**ACTION ITEM:** Please transcribe the entries below without changing a single character.

**DATA FOR REVIEW:**
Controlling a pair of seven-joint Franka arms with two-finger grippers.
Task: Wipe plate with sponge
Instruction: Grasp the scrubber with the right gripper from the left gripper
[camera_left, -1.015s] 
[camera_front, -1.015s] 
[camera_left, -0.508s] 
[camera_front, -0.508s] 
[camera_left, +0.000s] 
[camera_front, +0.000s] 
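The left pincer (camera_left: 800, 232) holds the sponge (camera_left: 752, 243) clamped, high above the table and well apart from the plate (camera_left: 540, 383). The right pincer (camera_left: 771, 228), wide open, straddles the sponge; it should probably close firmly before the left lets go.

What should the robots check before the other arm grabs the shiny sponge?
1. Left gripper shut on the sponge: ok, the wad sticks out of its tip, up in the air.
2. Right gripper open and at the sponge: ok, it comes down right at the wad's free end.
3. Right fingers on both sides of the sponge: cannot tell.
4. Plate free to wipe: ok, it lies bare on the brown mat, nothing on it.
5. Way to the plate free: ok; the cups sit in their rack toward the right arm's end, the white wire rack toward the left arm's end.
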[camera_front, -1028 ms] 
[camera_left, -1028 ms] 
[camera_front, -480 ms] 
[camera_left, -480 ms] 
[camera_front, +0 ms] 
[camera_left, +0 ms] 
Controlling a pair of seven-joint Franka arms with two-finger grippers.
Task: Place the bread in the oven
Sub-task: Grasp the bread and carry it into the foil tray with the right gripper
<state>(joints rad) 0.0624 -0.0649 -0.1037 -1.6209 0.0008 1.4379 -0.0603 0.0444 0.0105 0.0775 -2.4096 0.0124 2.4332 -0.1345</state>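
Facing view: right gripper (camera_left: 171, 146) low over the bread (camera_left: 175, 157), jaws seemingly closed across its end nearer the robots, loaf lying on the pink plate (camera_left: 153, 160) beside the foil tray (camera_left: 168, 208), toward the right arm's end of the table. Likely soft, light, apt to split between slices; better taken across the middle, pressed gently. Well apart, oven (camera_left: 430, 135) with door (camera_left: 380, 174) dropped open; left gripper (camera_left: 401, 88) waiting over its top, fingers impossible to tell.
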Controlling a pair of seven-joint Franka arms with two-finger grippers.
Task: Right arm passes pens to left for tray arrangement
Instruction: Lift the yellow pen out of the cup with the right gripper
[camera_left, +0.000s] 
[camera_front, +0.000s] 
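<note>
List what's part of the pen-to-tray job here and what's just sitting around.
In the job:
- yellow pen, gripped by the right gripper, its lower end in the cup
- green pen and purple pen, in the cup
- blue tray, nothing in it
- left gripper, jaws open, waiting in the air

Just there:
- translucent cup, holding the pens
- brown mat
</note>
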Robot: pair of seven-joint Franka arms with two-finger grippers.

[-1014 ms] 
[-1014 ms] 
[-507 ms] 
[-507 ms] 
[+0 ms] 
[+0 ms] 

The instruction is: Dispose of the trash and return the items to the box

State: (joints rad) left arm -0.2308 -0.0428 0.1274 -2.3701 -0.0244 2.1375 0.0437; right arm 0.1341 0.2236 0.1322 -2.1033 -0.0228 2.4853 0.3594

**RESPONSE AREA:**
Controlling a pair of seven-joint Franka arms with two-finger grippers.
Task: Wipe plate with sponge
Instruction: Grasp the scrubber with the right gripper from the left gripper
[camera_left, -1.015s] 
[camera_front, -1.015s] 
[camera_left, -0.508s] 
[camera_front, -0.508s] 
[camera_left, +0.000s] 
[camera_front, +0.000s] 
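The left pincer (camera_left: 800, 232) holds the sponge (camera_left: 752, 243) clamped, high above the table and well apart from the plate (camera_left: 540, 383). The right pincer (camera_left: 771, 228), wide open, straddles the sponge; it should probably close firmly before the left lets go.

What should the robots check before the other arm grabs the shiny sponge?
1. Left gripper shut on the sponge: ok, the wad sticks out of its tip, up in the air.
2. Right gripper open and at the sponge: ok, it comes down right at the wad's free end.
3. Right fingers on both sides of the sponge: cannot tell.
4. Plate free to wipe: ok, it lies bare on the brown mat, nothing on it.
5. Way to the plate free: ok; the cups sit in their rack toward the right arm's end, the white wire rack toward the left arm's end.
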[camera_front, -1028 ms] 
[camera_left, -1028 ms] 
[camera_front, -480 ms] 
[camera_left, -480 ms] 
[camera_front, +0 ms] 
[camera_left, +0 ms] 
Controlling a pair of seven-joint Franka arms with two-finger grippers.
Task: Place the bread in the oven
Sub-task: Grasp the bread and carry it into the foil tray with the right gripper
<state>(joints rad) 0.0624 -0.0649 -0.1037 -1.6209 0.0008 1.4379 -0.0603 0.0444 0.0105 0.0775 -2.4096 0.0124 2.4332 -0.1345</state>
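Facing view: right gripper (camera_left: 171, 146) low over the bread (camera_left: 175, 157), jaws seemingly closed across its end nearer the robots, loaf lying on the pink plate (camera_left: 153, 160) beside the foil tray (camera_left: 168, 208), toward the right arm's end of the table. Likely soft, light, apt to split between slices; better taken across the middle, pressed gently. Well apart, oven (camera_left: 430, 135) with door (camera_left: 380, 174) dropped open; left gripper (camera_left: 401, 88) waiting over its top, fingers impossible to tell.
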Controlling a pair of seven-joint Franka arms with two-finger grippers.
Task: Right arm passes pens to left for tray arrangement
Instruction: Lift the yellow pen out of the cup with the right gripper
[camera_left, +0.000s] 
[camera_front, +0.000s] 
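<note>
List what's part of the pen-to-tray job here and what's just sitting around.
In the job:
- yellow pen, gripped by the right gripper, its lower end in the cup
- green pen and purple pen, in the cup
- blue tray, nothing in it
- left gripper, jaws open, waiting in the air

Just there:
- translucent cup, holding the pens
- brown mat
</note>
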Robot: pair of seven-joint Franka arms with two-finger grippers.

[-1014 ms] 
[-1014 ms] 
[-507 ms] 
[-507 ms] 
[+0 ms] 
[+0 ms] 

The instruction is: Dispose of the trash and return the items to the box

State: (joints rad) left arm -0.2308 -0.0428 0.1274 -2.3701 -0.0244 2.1375 0.0437; right arm 0.1341 0.2236 0.1322 -2.1033 -0.0228 2.4853 0.3594

What needed an answer now has one.